# Solved: removing ad-hoc network from computer



## emptx (Mar 28, 2006)

Hello.

I have a laptop running Windows XP Home edition. Not too long ago, I set up an ad-hoc network so this computer could connect to a printer without going through a router. It wound up being more of a pain than a pleasure using the ad-hoc connection, so I wound up getting a router. This ad-hoc network shows up in my "Wireless Network Connection" window as hpsetup. I have looked in the "Wireless Networks" in my "Wireless Network Connection Properties" window and do not see hpsetup anywhere in the list.
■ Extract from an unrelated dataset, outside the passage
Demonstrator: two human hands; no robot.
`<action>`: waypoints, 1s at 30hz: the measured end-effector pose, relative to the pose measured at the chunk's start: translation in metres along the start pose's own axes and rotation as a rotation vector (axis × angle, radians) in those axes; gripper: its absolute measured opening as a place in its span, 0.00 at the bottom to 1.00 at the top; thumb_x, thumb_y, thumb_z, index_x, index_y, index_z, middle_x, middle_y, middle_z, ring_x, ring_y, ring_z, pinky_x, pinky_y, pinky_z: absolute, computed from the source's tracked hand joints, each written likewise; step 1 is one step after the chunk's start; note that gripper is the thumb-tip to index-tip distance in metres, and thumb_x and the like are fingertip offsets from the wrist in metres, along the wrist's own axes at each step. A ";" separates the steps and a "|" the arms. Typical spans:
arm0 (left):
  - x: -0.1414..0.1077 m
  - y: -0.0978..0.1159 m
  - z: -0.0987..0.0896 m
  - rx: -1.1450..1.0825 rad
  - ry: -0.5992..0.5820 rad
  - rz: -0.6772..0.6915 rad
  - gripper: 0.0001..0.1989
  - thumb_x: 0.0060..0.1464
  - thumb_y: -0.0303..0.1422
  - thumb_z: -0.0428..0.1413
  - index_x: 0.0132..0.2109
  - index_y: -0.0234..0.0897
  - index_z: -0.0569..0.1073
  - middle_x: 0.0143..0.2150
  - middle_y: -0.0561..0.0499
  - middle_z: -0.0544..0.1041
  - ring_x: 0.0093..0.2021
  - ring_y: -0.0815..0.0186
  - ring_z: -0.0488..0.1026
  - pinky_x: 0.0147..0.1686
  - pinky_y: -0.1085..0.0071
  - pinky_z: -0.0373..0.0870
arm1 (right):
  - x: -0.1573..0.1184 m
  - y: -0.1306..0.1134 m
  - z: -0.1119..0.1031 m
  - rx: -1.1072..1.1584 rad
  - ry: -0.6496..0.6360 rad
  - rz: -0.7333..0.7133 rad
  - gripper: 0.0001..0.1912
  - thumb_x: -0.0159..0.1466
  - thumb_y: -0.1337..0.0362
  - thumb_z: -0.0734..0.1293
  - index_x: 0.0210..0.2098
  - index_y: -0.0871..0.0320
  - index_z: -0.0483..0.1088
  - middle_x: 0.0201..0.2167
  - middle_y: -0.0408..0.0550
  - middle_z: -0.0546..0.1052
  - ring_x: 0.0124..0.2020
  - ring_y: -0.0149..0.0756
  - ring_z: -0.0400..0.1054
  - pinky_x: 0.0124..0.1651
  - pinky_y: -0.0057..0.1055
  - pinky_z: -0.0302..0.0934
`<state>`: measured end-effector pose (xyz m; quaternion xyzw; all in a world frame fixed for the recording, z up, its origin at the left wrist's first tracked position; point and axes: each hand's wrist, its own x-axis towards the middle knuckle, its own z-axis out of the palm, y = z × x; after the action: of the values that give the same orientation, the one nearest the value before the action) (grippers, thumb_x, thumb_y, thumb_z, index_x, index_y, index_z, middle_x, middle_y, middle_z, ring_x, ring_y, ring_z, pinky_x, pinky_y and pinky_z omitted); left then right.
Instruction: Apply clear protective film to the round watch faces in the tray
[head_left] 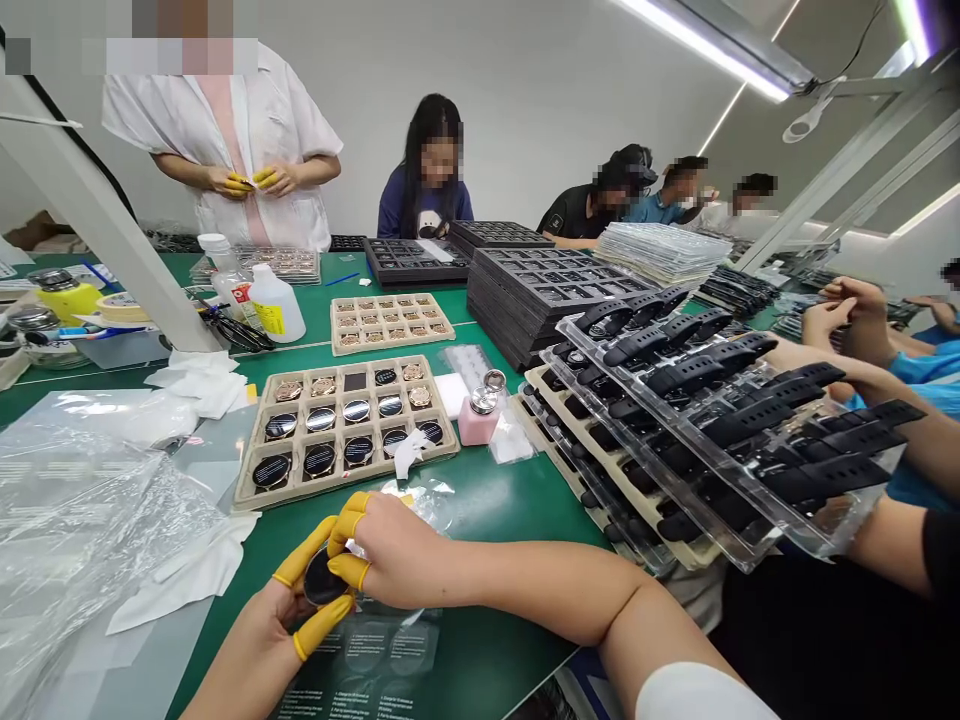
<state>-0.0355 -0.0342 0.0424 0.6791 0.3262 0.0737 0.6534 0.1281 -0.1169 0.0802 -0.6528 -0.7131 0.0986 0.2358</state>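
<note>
Between my two hands is a round black watch face (324, 580), held above a green table mat. The fingers of my left hand (281, 610), in yellow finger cots, grip its rim from the left and below. My right hand (394, 550), also in yellow cots, has its fingers bent over the upper right of the face; what its fingertips pinch is hidden. Beneath lies a clear sheet of printed round films (390, 645). Beyond my hands sits a beige compartment tray (251, 490) of round watch faces, with a crumpled white wipe (410, 452) on its front edge.
Stacked clear trays of black-strapped watches (720, 430) lean at the right, near a co-worker's arms. A pink pump bottle (480, 420) stands beside the beige tray. Plastic film (97, 530) covers the left. Black trays (517, 320), a second beige tray (337, 342) and bottles (276, 305) stand behind.
</note>
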 end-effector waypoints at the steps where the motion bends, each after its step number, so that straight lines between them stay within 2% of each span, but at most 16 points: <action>1: 0.001 -0.002 0.000 -0.006 -0.001 0.000 0.37 0.42 0.42 0.63 0.59 0.38 0.62 0.50 0.46 0.77 0.47 0.52 0.75 0.47 0.64 0.74 | -0.001 -0.002 0.000 -0.030 0.001 -0.005 0.04 0.61 0.63 0.62 0.31 0.57 0.66 0.30 0.44 0.71 0.34 0.33 0.61 0.33 0.29 0.51; 8: 0.001 0.002 0.002 -0.023 0.028 -0.003 0.40 0.41 0.41 0.64 0.61 0.40 0.60 0.50 0.46 0.76 0.49 0.52 0.74 0.47 0.63 0.75 | -0.002 -0.007 -0.004 -0.048 -0.093 -0.032 0.04 0.60 0.66 0.62 0.35 0.57 0.67 0.29 0.43 0.72 0.30 0.33 0.61 0.30 0.30 0.48; 12: -0.001 0.010 0.003 -0.059 -0.022 0.004 0.41 0.41 0.39 0.65 0.61 0.42 0.59 0.50 0.47 0.76 0.47 0.53 0.75 0.46 0.65 0.75 | -0.002 -0.005 -0.009 -0.003 -0.061 -0.031 0.08 0.60 0.62 0.63 0.39 0.56 0.68 0.34 0.45 0.71 0.35 0.35 0.62 0.34 0.30 0.52; 16: -0.002 0.009 0.003 -0.054 -0.089 -0.050 0.39 0.42 0.41 0.64 0.60 0.40 0.59 0.45 0.46 0.78 0.42 0.55 0.77 0.40 0.65 0.76 | -0.001 -0.002 -0.015 0.067 -0.131 -0.041 0.10 0.59 0.62 0.65 0.40 0.56 0.69 0.40 0.48 0.69 0.38 0.35 0.62 0.36 0.30 0.55; 19: -0.002 0.007 0.004 -0.071 -0.127 -0.077 0.37 0.44 0.40 0.63 0.59 0.39 0.58 0.45 0.46 0.77 0.42 0.55 0.76 0.42 0.65 0.75 | 0.000 0.000 -0.015 0.064 -0.162 -0.073 0.08 0.59 0.63 0.64 0.37 0.57 0.70 0.36 0.46 0.70 0.37 0.34 0.62 0.36 0.29 0.55; 22: -0.001 0.007 0.004 -0.084 -0.117 -0.106 0.37 0.42 0.40 0.65 0.57 0.38 0.59 0.46 0.46 0.77 0.43 0.55 0.76 0.44 0.64 0.74 | -0.001 -0.001 -0.012 0.005 -0.164 -0.112 0.06 0.59 0.65 0.61 0.33 0.57 0.71 0.30 0.44 0.70 0.34 0.33 0.62 0.34 0.29 0.53; 24: 0.000 0.008 0.003 -0.087 -0.097 -0.113 0.37 0.40 0.39 0.65 0.56 0.38 0.60 0.46 0.46 0.77 0.44 0.54 0.76 0.43 0.64 0.74 | -0.001 -0.003 -0.010 -0.040 -0.173 -0.116 0.07 0.59 0.66 0.61 0.34 0.56 0.71 0.28 0.43 0.70 0.31 0.33 0.61 0.32 0.29 0.52; 26: 0.002 0.009 0.002 -0.083 -0.073 -0.095 0.35 0.41 0.40 0.65 0.55 0.38 0.61 0.45 0.46 0.77 0.43 0.55 0.76 0.42 0.65 0.74 | -0.001 -0.004 -0.010 -0.063 -0.158 -0.117 0.08 0.60 0.63 0.61 0.37 0.56 0.70 0.28 0.43 0.71 0.30 0.34 0.61 0.32 0.30 0.52; 30: 0.000 0.018 -0.001 -0.091 -0.030 0.005 0.34 0.43 0.39 0.64 0.55 0.39 0.60 0.46 0.47 0.76 0.42 0.57 0.76 0.39 0.68 0.74 | -0.003 -0.005 -0.019 -0.042 -0.107 -0.133 0.15 0.60 0.54 0.64 0.40 0.58 0.70 0.35 0.48 0.72 0.33 0.35 0.62 0.35 0.31 0.54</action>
<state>-0.0298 -0.0316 0.0594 0.6506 0.3110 0.0796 0.6882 0.1321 -0.1235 0.0986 -0.6027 -0.7683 0.1026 0.1895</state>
Should this ad-hoc connection show up in the list of preferred networks as hpsetup or something else?

Thanks for your time,

emptx


----------



## pinntech (Aug 26, 2004)

Hi..

Give this a try and see if you can find the ADHOC in the settings this way and remove it.

START
CONTROL PANEL
NETWORK CONNECTIONS
Right click on WIRELESS NETWORK CONNECTION
Select PROPERTIES
Click on the WIRELESS NETWORKS TAB

I believe from your description this is where you have been before, but I want you to check something else in this area&#8230;..

Click on the ADVANCED button at the bottom. Check to see what you have selected here. You may have &#8220;Infrastructure only, which would not show your ADHOC one. Play with your settings here to see if you can get it to appear so you can remove it.

Thanks!


----------



## emptx (Mar 28, 2006)

pinntech,

Thanks for the reply. 

Your suggestion worked. I changed from (Infrastructure) to the (ad-hoc) option, the network appeared and I was able to remove it. I will mark this one solved.

Thanks again,

emptx


----------